Dying intestate. Dying without a will. Intestate succession laws determine who gets your property.

Another actor did it wrong. Do you have your plans in place?

Julie Garber, in her weekly blog, wrote about another person who did it wrong.  When actor Paul Walker died in a terrible car crash on November 30th, 2013, he left an estate estimated to be worth at least $45 million.  However, he had done no estate planning and left no will.  He was only 40 years old and probably thought he had plenty of time to get his affairs in order.  His parents, ex-wife and girl friend of seven years are now fighting over who should inherit.

According to California intestate laws, the entire estate should be inherited by his daughter, Meadow.  Since she is only 15, someone needs to be responsible for managing to estate until she turns 18.  Her mother is her guardian but is not necessarily the one who will control the money on her behalf.  Since her parents believe they should manage the estate, the case will have to go to probate court.

And what about his long term girlfriend, Jasmine?  She won’t see a penny.

Have you done estate planning?  Is all of your paperwork in order?  Or are you, like Paul Walker, leaving a mess for  your loved ones?

For more information about estate planning, go to www.diesmart.com.

Stieg Larsson died with no will

Stieg Larsson, the man who wrote the milenium trilogy including the novel, The Girl with the Dragon Tattoo, died suddenly in 2004 at the age of 50. At the time of his death, he was not yet famous and he was living modestly with his partner, Eva Gabrielsson. In fact, they had been living together in Sweden for 32 years.

Larsson spent his career investigating rightwing extremism and received many death threats. He feared that getting married would make them an even bigger target. Despite that, he and Eva finally set a date for the ceremony but Larsson died before it could take place.

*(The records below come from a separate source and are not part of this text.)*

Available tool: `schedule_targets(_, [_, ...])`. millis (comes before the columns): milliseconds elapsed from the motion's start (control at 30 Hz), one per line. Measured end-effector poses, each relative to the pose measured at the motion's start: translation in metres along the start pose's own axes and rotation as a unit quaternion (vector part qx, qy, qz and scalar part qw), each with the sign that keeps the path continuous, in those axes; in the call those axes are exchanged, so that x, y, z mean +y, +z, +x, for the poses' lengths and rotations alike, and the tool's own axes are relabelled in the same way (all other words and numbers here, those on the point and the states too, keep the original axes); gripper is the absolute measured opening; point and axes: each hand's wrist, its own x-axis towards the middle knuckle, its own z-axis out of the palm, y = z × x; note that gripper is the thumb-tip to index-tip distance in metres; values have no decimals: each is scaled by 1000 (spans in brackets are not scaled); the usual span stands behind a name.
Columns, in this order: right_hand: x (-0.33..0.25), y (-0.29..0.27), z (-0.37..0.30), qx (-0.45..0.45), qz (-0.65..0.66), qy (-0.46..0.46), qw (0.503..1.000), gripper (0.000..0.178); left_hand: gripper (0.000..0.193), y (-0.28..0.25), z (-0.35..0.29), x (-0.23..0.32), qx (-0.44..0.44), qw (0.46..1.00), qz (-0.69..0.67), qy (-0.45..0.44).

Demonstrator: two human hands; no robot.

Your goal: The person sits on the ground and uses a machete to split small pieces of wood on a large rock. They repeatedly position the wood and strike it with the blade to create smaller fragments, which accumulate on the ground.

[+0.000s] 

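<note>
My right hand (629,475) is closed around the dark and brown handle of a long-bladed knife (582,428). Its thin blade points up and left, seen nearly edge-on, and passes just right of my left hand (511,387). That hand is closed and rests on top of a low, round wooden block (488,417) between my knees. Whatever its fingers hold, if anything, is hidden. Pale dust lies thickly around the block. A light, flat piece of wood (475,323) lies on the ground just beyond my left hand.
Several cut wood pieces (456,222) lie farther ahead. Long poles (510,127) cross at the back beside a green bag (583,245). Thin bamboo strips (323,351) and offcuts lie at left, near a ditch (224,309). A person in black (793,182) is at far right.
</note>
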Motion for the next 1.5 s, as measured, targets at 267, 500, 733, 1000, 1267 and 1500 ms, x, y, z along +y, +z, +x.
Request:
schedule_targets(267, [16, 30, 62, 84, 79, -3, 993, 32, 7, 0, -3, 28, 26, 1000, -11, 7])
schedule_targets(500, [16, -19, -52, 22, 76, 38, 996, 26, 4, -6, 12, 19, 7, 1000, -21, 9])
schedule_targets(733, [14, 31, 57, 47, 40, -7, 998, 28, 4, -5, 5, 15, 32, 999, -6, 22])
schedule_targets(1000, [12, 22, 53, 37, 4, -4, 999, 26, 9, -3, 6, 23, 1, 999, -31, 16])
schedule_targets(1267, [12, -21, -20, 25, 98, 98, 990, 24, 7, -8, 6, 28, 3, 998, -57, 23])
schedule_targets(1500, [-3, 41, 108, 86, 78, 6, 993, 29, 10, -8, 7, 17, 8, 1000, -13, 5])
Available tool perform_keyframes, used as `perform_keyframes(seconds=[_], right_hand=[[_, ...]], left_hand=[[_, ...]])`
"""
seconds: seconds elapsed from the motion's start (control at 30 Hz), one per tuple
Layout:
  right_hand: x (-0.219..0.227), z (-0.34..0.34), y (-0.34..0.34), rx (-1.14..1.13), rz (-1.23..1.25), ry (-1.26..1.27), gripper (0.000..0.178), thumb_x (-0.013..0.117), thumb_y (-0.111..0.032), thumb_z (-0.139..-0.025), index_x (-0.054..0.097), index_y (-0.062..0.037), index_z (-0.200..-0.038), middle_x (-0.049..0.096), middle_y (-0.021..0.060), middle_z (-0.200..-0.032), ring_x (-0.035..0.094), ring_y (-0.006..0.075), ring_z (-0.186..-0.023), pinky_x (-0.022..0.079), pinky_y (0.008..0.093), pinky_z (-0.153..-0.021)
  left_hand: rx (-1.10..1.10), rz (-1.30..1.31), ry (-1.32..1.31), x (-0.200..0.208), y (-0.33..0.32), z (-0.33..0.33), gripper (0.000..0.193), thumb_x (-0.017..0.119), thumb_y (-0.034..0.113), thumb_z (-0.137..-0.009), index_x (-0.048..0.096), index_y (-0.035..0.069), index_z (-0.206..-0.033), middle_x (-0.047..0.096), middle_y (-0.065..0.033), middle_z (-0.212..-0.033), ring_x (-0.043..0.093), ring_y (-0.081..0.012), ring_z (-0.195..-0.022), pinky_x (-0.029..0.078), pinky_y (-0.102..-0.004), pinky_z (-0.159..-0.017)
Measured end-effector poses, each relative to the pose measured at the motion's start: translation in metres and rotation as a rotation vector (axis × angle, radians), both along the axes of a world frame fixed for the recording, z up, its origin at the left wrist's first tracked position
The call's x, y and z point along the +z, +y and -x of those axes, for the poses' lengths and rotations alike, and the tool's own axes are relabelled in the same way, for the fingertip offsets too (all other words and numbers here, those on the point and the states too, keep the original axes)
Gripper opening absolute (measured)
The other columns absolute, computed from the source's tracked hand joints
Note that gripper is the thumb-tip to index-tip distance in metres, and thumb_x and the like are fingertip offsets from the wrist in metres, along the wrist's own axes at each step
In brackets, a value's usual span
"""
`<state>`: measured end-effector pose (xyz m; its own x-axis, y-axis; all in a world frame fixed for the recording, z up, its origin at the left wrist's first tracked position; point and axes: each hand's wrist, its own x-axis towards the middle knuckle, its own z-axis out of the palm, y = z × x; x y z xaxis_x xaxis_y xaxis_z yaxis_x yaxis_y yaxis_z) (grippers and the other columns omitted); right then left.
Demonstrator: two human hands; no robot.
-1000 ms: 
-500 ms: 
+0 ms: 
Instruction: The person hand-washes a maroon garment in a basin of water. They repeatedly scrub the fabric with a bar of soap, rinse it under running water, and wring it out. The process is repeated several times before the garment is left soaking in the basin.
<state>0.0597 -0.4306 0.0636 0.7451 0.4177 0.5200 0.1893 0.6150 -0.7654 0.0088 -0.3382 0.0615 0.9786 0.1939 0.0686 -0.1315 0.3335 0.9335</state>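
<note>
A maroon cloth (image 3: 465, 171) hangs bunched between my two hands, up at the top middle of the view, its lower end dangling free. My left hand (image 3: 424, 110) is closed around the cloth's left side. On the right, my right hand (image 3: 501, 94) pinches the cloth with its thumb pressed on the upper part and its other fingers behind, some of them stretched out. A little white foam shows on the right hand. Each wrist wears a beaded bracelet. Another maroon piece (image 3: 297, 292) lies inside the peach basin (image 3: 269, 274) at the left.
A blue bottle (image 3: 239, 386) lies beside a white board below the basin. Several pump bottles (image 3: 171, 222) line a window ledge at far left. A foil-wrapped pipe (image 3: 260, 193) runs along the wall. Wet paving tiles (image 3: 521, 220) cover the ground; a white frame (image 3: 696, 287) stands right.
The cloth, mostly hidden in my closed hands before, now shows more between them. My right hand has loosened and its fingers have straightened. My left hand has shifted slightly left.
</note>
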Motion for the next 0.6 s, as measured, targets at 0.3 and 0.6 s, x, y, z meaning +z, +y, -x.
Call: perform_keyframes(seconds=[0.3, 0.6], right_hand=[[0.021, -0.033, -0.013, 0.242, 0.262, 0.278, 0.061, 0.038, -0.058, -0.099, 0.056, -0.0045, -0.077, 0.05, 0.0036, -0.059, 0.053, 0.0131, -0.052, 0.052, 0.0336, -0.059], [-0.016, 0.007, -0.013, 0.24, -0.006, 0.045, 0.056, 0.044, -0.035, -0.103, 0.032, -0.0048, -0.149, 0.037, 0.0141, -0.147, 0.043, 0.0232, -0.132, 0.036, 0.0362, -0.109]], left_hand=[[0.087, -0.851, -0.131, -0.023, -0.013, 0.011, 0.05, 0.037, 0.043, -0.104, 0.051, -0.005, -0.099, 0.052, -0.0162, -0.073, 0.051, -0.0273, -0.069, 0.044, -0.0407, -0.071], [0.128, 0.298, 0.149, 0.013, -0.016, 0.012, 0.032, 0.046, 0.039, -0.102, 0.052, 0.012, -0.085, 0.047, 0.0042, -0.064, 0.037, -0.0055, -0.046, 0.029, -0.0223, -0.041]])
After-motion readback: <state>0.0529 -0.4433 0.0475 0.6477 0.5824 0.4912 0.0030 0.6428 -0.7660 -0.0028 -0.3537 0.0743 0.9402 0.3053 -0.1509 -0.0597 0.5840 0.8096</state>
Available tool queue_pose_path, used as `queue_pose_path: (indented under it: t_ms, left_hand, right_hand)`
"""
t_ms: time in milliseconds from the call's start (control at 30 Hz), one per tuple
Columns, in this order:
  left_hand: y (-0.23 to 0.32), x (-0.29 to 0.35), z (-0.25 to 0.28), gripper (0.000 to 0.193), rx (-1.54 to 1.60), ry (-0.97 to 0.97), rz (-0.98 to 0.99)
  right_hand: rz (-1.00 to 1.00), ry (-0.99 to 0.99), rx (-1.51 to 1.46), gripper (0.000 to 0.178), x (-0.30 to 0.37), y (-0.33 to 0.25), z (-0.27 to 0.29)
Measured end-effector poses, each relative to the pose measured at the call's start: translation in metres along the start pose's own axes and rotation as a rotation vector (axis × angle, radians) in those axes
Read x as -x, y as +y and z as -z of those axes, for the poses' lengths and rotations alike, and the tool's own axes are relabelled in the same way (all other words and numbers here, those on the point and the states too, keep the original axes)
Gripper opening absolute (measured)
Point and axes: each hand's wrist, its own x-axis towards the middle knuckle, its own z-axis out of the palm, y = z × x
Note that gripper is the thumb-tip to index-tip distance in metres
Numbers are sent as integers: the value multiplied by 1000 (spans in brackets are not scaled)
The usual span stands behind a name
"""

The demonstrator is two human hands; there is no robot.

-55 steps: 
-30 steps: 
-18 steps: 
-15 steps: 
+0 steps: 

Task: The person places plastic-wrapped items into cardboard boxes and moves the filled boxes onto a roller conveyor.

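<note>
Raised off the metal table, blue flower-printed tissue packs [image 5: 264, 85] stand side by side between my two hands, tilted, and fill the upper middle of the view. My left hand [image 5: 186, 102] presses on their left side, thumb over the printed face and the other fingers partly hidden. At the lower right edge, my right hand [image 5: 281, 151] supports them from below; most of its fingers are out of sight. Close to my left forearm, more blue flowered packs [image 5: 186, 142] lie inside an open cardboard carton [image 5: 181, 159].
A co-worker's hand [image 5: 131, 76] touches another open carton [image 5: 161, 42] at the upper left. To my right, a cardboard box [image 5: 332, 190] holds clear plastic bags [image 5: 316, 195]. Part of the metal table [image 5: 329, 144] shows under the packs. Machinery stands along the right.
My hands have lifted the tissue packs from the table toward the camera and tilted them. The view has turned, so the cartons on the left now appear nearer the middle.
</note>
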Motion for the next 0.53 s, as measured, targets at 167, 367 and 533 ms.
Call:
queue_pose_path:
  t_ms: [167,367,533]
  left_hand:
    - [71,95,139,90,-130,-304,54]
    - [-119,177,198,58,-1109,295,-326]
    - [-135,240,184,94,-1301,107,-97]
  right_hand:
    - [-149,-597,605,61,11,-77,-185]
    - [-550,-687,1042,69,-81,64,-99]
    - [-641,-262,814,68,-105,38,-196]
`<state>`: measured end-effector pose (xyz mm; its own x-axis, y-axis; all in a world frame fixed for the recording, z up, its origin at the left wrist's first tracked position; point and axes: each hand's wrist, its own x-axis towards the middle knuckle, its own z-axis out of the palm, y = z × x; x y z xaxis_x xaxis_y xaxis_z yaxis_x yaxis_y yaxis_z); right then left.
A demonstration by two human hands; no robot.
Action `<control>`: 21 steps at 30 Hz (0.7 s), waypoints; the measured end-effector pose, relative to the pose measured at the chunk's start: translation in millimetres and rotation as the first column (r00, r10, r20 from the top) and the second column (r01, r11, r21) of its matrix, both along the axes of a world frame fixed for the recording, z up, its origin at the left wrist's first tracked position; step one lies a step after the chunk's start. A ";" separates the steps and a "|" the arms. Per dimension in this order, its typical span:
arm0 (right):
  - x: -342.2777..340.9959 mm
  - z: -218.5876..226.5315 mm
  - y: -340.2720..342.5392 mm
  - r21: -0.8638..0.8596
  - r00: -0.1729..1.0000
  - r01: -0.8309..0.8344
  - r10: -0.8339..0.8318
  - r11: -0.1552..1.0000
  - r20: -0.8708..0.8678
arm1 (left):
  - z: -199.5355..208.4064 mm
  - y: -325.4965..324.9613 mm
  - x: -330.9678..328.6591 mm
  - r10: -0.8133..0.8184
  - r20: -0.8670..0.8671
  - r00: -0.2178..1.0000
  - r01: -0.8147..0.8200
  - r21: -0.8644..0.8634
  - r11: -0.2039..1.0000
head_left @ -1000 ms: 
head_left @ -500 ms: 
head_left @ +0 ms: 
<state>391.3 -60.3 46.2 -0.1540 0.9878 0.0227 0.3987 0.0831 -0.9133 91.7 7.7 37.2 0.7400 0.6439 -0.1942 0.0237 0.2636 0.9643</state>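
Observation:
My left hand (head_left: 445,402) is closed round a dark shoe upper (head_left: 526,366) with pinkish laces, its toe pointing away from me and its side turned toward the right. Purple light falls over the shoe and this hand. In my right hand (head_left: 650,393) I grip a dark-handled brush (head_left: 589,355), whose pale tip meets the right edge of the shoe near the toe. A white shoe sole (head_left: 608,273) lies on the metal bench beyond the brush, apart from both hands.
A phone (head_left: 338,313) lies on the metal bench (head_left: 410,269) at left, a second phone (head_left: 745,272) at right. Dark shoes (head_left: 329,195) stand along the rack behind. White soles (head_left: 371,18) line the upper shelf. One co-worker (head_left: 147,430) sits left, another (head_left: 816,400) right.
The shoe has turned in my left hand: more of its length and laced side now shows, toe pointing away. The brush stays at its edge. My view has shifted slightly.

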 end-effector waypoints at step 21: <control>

The couple had talked about setting up a company in which the two of them would share all of their assets as well as any money earned for writing books and articles. The company would provide that if one of them died, the other one would get everything. Because of this plan, Larsson felt that a will would be unnecessary and so never prepared one. But the company was not set up before Larsson’s death.

Sweden has no provision in their law for inheritance by common-law spouses so when Larsson died without a will, his brother and father inherited everything he owned, including the rights to his books and the profits that the 50 million copies sold made.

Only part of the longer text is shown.